# Vector calculus velocity question

1. Mar 8, 2012

### lonewolf219

Hi, I am not fully understanding how to express velocity as a vector equation. In an example my professor gave in class, a particle moves (in a straight line) from point A to point B (starting from t=0) and traveling at 6 m/s. The solution included a unit vector. Does that mean all vector equations describing velocity must include a unit vector?

The solution was (initial point)+[<vector>/unit vector](speed)

2. Mar 8, 2012

### Mathoholic!

No, they don't.

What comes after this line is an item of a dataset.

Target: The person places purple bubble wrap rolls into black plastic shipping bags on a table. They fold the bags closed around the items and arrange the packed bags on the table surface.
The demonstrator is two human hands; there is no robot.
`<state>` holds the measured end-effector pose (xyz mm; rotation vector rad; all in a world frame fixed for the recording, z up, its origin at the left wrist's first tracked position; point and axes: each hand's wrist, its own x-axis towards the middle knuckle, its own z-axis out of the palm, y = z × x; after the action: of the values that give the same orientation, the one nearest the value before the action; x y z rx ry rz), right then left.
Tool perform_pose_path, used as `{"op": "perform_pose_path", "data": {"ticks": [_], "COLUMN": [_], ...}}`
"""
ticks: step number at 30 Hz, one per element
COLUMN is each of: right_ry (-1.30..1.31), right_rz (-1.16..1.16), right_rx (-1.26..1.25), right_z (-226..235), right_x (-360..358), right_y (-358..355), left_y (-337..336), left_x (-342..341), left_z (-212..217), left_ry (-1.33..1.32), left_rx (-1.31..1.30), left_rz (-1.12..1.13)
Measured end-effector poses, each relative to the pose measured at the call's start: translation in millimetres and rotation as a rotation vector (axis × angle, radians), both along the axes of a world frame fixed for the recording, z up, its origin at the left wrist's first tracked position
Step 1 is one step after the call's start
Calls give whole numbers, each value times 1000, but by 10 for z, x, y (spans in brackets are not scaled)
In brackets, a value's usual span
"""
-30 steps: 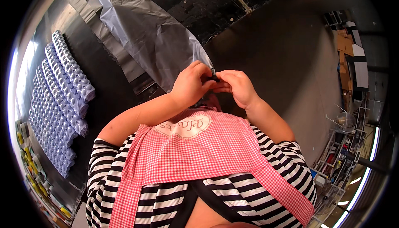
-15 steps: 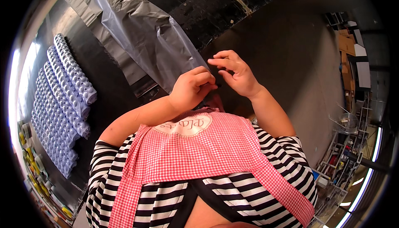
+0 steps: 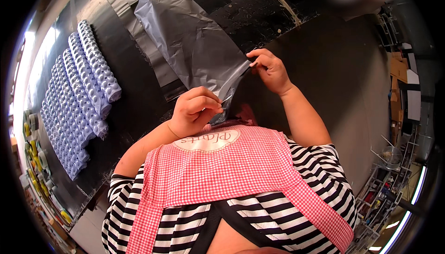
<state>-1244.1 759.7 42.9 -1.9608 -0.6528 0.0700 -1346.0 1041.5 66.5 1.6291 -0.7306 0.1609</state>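
A long, thin grey plastic sheet point(image 3: 192, 36) lies creased over the black table and reaches toward me. I cannot tell whether it is a single layer or a bag. My left hand point(image 3: 194, 110) is closed, pinching the sheet's near edge between thumb and fingers just in front of my apron. Farther off and to the right, my right hand point(image 3: 271, 71) pinches the same edge at its corner. Between the two hands the edge is drawn out at a slant, with a lighter band and a dark fold below it.
Bluish-silver bubbled air-cushion wrap point(image 3: 76, 110) lies in overlapping strips at the left of the black table point(image 3: 134, 110). Rolls of tape point(image 3: 37, 161) line the left rim. Cardboard boxes point(image 3: 397, 80) and wire racks point(image 3: 375, 184) stand at the right, beyond the grey floor point(image 3: 352, 68).
My hands have moved apart, the left one down and left, the right one slightly right. The sheet's near edge now stretches between them. The whole view has shifted a little.
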Motion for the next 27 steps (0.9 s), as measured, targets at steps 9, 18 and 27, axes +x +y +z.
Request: {"op": "perform_pose_path", "data": {"ticks": [9, 18, 27], "right_ry": [593, 470, 311], "right_rz": [14, 94, 323], "right_rx": [501, 443, 383], "right_z": [-236, 174, 728], "right_x": [178, 50, 438], "right_y": [-331, -67, 389], "left_y": [1926, 1744, 1294], "left_x": [-1551, -1849, 1826], "left_z": [-264, -33, -288], "left_ry": [1163, 1334, 44], "left_rx": [-761, 829, 418], "left_rz": [-6, 263, 412]}}
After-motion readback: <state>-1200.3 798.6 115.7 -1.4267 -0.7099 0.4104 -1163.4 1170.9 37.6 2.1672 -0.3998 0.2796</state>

From what I've perceived from your example:

$\vec{r}$=$\vec{r}$0+$\vec{v}$t → $\vec{r}$=$\vec{A}$+6t$\hat{r}$

Because when t=0, $\vec{r}$0=$\vec{A}$.

And $\vec{r}$B=$\vec{A}$+6tB$\hat{r}$, with $\vec{r}$B=$\vec{B}$. Taking one derivative:

$\vec{v}$=6$\hat{v}$

Being $\hat{v}$ a unit vector (normed vector), like $\hat{r}$.
It's not obligatory to represent, in a vector equation describing velocity, the unit vector $\hat{v}$. You can always replace it by $\frac{\vec{v}}{|\vec{v}|}$, which is the same thing.
However, it's advised to use them because they facilitate geometrical description of equations.
For example, the Newton's law of gravitational force can be written like this:

$\vec{F}$g=-G(m1m2)/(r)3 $\vec{r}$

$\vec{F}$g=-G(m1m2)/(r)2 $\hat{r}$=|$\vec{F}$g|$\hat{r}$

The first one may lead you to think that $\vec{F}$g $\propto$ r-3 but it's not, as you certainly know.
I hope I've cleared your doubt about unit vectors, if not other users may, or else explain yourself better.

3. Mar 8, 2012

### lonewolf219

Thanks for your explanation, Mathaholic. If A=(1, 2, 3), and the vector parallel to motion is <4, 5, 6>, and the speed is 6m/s, is it incorrect to express the velocity as

r'(t)=A+<4, 5, 6>6t

If there is an initial point, a speed and a vector, what am I missing if this is incorrect?

4. Mar 8, 2012

### Mathoholic!

If |$\vec{v}$| is constant through time and $\vec{v}$=$\vec{const}$ (straight line, as you said before), then the vector velocity is expressed as:

$\vec{v}$=|$\vec{v}$|$\hat{v}$

Now, if there's a vector parallel to the movement (thus, to the vector velocity) and the speed is 6 m/s. Firstly, you note that the magnitude of (4,5,6) is not equal to 6, otherwise, that'd be your vector velocity. But if (4,5,6) is parallel to the velocity, then:

λ(4,5,6)=$\vec{v}$

You need to determine the x,y,z coordinates of $\vec{v}$ using that expression and knowing its magnitude (6 m/s) and most importantly, calculating λ.
And then you'll be able to express the vector velocity as:

$\vec{v}$=vx$\hat{x}$+vy$\hat{y}$+vz$\hat{z}$

And yes, it's incorrect to express the vector velocity as:

$\vec{r'(t)}$=A+(4,5,6)6t

The RHS has units of m/s and LHS has at least units of m (but never m/s!). Secondly, you cannot sum points (A) with vectors of velocity, you can only do that with vectors of position ($\vec{r}$).

5. Mar 9, 2012

### lonewolf219

Hi Mathoholic if you're still around! Would the correct vector equations be

r'(t)=[<4,5,6>/square root77](6t)? That would make the equation v(t)=speed(velocity unit vector)?

r(t)= (1,2,3)+[<4,5,6>/square root77](6t)

Hope I've got it?

6. Mar 9, 2012

### Mathoholic!

The vector position is well written. As for the vector velocity, not so much. If the speed is constant through time, then the vector velocity doesn't have the parameter time (t), as it is also the 1st derivative of the position. As for the rest, it's all good.

7. Mar 9, 2012

### lonewolf219

Thanks, yes, definitely, the t would not be there if I just took the derivative... appreciate your patience! See you around!